Fundamental analysis of stocks is one of the most crucial steps during stock marketing. It is used to determine the financial health of the company. Every investor planning for long-term investment is recommended to perform a detailed fundamental analysis before making any final decision. When done manually, fundamental analysis requires intensive research which is very time-consuming and can be a bit overwhelming for a beginner. This is where the stock screeners become indispensable. By having the best technical stock screener in India with fundamental indicators, you can save your time while performing in-depth fundamental analysis using technical indicators, in minutes.
Screening stocks on the basis of fundamental metrics is one of the best ways to enhance the quality of your scans and adhere to your technical trading strategy. With fundamentals, investors not only look at the performance of a company’s stocks but also get to learn how that company is performing individually. Fundamental stock screening using the right technical stock screener in India provides crucial information about the direction in which a company is moving. It helps in technical analysis using fundamental indicators. In short, it helps in predicting the future price and growth of the stocks.
In this article, we will discuss how to perform fundamental analysis using a technical stock screener in India.
Fundamental analysis using a stock screener
Fundamental analysis includes evaluating factors like annual revenue, cash flow, market capitalization, dividend and so on. These metrics provide detailed insights into the financial and business health of the organization and also help in predicting its position in future.
Below are the metrics that you need to consider while using a stock screener for performing fundamental analysis :
Market capitalization is the total market value of a given company on the basis of all of its stocks. Generally, the high market cap companies are considered to be more reliable and more stable, whereas the companies with small-cap are considered to be volatile.
Revenue is the total income of the company before expenses. When the expenses are deducted from the revenue, it results in profits.
PEG Ratio is a metric used to determine whether or not a company is valued fairly. It is calculated by dividing the P/E Ratio by Annual income per share growth. When the ratio is 1, the company is considered to be fairly priced. However, if the ratio is less than 1, the company is considered to be undervalued. You can easily calculate the PEG ratio as most of the stock screeners include the P/E ratio as their screening metrics.

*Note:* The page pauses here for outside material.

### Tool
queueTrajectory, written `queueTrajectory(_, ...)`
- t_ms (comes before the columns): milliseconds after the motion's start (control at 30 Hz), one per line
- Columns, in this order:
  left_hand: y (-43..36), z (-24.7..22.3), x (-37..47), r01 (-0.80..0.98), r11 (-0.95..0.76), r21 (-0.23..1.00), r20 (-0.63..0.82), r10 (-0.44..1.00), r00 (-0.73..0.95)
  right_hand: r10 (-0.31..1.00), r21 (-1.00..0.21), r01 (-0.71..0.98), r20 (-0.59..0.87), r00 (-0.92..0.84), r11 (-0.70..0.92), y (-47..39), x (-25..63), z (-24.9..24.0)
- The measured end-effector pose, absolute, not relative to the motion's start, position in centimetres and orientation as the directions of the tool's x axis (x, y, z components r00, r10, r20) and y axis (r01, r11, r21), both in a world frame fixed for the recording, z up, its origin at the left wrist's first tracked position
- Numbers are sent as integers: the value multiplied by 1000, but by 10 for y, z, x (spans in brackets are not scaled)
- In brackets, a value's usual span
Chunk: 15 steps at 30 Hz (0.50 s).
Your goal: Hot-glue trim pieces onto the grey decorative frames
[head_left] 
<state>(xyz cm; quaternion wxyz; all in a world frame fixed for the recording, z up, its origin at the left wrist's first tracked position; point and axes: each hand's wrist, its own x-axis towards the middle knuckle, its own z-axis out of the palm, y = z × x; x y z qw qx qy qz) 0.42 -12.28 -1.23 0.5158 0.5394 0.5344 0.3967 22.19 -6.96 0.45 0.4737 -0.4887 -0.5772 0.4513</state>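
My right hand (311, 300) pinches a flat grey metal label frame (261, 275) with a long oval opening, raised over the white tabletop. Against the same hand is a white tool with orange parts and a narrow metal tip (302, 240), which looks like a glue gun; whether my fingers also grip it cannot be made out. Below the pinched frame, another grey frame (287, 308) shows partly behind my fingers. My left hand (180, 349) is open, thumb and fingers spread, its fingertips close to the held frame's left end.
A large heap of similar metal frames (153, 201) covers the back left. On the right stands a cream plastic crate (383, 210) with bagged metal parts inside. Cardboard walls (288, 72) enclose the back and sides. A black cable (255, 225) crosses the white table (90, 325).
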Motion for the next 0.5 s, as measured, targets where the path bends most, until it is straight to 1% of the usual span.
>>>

It is simply the total amount of cash a company holds. This amount is used as a safety capital to clear off the debts or fund a new product line or anything related. A company with a good amount of cash in hand is ideal for investing in.
Debt is the amount that a company needs to clear. It is an important metric for fundamental investors because it affects the current and future financial health of the company.
It is the percentage of a given company’s shares that are held by institutions like banks and other large funds. Institutional investors generally invest in risk-free companies. However, their amount is less liquid as they need to move large quantities of shares very often.
This metric represents the total number of a company’s shares that have been shorted by the traders. If the number of shorted shares is higher, it means that the investors believe that the stock price of the company will go down in the upcoming future.
Investors should prefer a positive dividend yield, even if it is small. Dividends are a great indication that the company is financially stable and is performing well enough to pay its shareholders. It is very important to analyse the payout ratio of the dividend sharing stocks to make sure that the company will continue to pay its dividend in the near future.
Profit margin TTM (Trailing twelve months )
The profit margin is another great indicator of the company’s performance. When analysing this metric, it is important to pay attention to the TTM. It offers information regarding the past performance of the company. In short, it allows you to learn how the company has performed over the last one year. Also, when you look at the selected companies, make sure to compare their profit margins to the industries in which they’re operating.
Investing in the stock market is not a “get rich in less time” scheme. It takes time to gain profits and earn better returns. However, if you make mindful investments after performing deep research and analysis, you can succeed in less time. Stock screeners are great tools for fundamental analysis. They save your time and present you with the most accurate screening results. All you need to do is use the right fundamental indicators on a technical stock screener for Indian stocks and you’re good to go. Do your homework and be a smart investor. We hope this guide helps you!